Your instructions
Going through the data, count each line that has the word "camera". Reply with the total and nothing more.

Dataset section
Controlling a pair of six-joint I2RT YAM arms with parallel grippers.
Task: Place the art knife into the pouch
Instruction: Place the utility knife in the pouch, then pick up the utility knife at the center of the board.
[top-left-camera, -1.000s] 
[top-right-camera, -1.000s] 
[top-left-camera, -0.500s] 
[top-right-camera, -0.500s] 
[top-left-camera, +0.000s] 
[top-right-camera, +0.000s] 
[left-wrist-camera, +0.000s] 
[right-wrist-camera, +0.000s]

Response to this task
8